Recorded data

- - -

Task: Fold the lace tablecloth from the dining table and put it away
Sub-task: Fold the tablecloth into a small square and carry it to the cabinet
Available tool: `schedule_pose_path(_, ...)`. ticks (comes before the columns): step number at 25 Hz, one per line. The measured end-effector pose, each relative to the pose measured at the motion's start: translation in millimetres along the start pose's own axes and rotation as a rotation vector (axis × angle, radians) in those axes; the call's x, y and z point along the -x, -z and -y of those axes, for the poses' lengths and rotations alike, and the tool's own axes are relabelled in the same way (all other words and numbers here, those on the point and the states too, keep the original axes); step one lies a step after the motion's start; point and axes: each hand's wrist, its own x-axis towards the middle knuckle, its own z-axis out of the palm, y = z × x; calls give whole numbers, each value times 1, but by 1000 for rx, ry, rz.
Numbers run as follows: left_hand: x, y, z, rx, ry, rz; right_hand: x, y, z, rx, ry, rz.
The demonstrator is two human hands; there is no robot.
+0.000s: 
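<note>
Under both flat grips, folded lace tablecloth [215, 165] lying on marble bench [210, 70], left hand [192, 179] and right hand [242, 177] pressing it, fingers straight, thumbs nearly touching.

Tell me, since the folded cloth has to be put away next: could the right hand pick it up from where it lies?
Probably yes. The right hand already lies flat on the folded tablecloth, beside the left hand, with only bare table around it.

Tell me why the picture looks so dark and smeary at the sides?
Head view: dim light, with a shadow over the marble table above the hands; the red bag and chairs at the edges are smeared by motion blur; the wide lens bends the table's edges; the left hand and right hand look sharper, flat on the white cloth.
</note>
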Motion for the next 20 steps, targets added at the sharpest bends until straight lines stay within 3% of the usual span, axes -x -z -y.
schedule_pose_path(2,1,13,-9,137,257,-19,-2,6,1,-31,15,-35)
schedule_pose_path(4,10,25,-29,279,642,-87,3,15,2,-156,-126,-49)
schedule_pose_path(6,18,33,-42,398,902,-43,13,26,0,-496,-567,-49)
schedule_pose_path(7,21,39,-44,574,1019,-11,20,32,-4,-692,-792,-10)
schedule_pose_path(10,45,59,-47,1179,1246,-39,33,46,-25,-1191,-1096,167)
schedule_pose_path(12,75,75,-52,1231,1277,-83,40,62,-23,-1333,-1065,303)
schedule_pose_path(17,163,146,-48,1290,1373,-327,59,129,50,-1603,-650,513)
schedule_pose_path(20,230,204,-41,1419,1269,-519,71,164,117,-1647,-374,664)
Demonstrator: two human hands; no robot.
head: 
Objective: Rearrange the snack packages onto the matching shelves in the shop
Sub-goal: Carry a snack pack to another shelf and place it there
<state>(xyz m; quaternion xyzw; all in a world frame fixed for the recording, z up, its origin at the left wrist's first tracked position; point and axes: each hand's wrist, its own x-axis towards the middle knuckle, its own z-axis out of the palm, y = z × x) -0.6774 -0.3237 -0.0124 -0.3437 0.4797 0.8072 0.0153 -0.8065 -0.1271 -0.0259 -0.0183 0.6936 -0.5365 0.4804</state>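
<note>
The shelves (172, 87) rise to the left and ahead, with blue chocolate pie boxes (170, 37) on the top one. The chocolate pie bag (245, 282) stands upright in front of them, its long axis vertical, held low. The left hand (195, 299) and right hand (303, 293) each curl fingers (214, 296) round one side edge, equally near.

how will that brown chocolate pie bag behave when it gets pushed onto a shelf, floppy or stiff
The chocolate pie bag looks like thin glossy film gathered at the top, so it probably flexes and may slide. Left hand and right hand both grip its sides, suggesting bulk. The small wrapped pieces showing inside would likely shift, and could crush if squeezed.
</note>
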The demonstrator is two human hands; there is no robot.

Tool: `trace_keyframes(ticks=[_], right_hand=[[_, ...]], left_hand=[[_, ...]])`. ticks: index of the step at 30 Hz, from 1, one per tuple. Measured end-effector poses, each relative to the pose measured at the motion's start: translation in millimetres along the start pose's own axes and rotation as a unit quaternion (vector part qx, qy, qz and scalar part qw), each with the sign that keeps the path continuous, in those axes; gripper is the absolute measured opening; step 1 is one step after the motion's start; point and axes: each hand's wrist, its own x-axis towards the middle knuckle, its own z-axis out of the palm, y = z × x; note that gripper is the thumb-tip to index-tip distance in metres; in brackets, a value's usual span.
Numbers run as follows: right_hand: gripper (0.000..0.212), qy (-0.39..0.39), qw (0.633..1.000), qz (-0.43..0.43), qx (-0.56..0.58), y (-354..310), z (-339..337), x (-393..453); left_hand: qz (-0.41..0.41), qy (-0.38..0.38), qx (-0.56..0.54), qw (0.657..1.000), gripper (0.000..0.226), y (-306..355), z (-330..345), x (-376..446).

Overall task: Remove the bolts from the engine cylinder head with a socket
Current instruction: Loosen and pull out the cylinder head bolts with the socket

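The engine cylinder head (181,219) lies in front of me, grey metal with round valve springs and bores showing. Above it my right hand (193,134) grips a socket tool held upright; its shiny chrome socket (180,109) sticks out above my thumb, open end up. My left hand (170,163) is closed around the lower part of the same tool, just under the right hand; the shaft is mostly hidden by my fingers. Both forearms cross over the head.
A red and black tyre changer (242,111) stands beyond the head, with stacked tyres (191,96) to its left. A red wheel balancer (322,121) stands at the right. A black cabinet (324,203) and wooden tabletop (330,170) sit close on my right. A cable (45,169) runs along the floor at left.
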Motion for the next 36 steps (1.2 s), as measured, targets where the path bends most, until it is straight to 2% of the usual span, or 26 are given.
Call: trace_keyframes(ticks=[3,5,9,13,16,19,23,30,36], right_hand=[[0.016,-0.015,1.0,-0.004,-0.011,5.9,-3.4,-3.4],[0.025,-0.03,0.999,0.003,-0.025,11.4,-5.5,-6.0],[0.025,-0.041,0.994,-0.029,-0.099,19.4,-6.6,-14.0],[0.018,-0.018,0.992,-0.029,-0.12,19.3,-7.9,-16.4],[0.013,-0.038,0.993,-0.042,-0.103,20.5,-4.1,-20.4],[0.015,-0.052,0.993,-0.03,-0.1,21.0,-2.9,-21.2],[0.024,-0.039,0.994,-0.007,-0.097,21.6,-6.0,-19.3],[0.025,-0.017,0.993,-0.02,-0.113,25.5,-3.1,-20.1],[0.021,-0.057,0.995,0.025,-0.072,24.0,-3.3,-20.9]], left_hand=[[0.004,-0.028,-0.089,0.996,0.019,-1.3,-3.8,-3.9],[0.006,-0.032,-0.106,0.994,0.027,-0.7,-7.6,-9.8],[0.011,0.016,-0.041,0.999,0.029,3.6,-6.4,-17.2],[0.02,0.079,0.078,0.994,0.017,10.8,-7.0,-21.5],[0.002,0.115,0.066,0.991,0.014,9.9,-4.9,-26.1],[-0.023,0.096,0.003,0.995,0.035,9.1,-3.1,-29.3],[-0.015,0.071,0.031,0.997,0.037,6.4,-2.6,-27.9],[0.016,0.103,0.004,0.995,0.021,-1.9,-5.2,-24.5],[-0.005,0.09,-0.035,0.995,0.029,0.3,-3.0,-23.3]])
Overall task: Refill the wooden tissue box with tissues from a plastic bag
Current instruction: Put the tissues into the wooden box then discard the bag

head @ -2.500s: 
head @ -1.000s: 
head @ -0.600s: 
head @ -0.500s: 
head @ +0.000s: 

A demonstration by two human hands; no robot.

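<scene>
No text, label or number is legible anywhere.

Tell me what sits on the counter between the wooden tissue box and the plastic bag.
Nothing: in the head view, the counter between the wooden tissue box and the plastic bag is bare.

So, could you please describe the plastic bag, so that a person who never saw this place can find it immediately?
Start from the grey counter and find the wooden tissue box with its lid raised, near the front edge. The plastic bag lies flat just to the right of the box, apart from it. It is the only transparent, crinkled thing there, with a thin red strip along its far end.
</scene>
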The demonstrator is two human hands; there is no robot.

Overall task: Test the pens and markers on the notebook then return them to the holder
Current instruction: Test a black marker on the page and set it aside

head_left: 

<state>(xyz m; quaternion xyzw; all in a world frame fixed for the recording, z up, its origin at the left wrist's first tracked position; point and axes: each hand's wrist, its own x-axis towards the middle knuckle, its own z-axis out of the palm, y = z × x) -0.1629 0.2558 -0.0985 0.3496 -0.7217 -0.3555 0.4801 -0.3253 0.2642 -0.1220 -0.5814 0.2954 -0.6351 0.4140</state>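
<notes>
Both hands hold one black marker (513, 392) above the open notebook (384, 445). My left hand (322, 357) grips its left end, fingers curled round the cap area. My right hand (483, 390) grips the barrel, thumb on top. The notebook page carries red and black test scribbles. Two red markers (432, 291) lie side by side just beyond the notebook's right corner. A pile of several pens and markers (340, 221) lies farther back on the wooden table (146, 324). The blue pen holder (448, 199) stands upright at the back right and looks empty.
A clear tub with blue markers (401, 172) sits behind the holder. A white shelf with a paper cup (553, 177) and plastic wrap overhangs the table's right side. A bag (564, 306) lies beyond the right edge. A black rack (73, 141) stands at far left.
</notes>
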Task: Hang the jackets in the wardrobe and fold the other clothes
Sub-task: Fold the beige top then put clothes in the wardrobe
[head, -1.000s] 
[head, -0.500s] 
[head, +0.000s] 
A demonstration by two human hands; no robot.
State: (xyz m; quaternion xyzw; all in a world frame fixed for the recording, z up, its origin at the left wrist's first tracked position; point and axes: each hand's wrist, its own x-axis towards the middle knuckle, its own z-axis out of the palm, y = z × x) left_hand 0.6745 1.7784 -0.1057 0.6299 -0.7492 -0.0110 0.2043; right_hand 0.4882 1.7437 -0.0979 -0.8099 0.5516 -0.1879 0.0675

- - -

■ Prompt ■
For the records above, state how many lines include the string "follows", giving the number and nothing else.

■ Answer below ■
2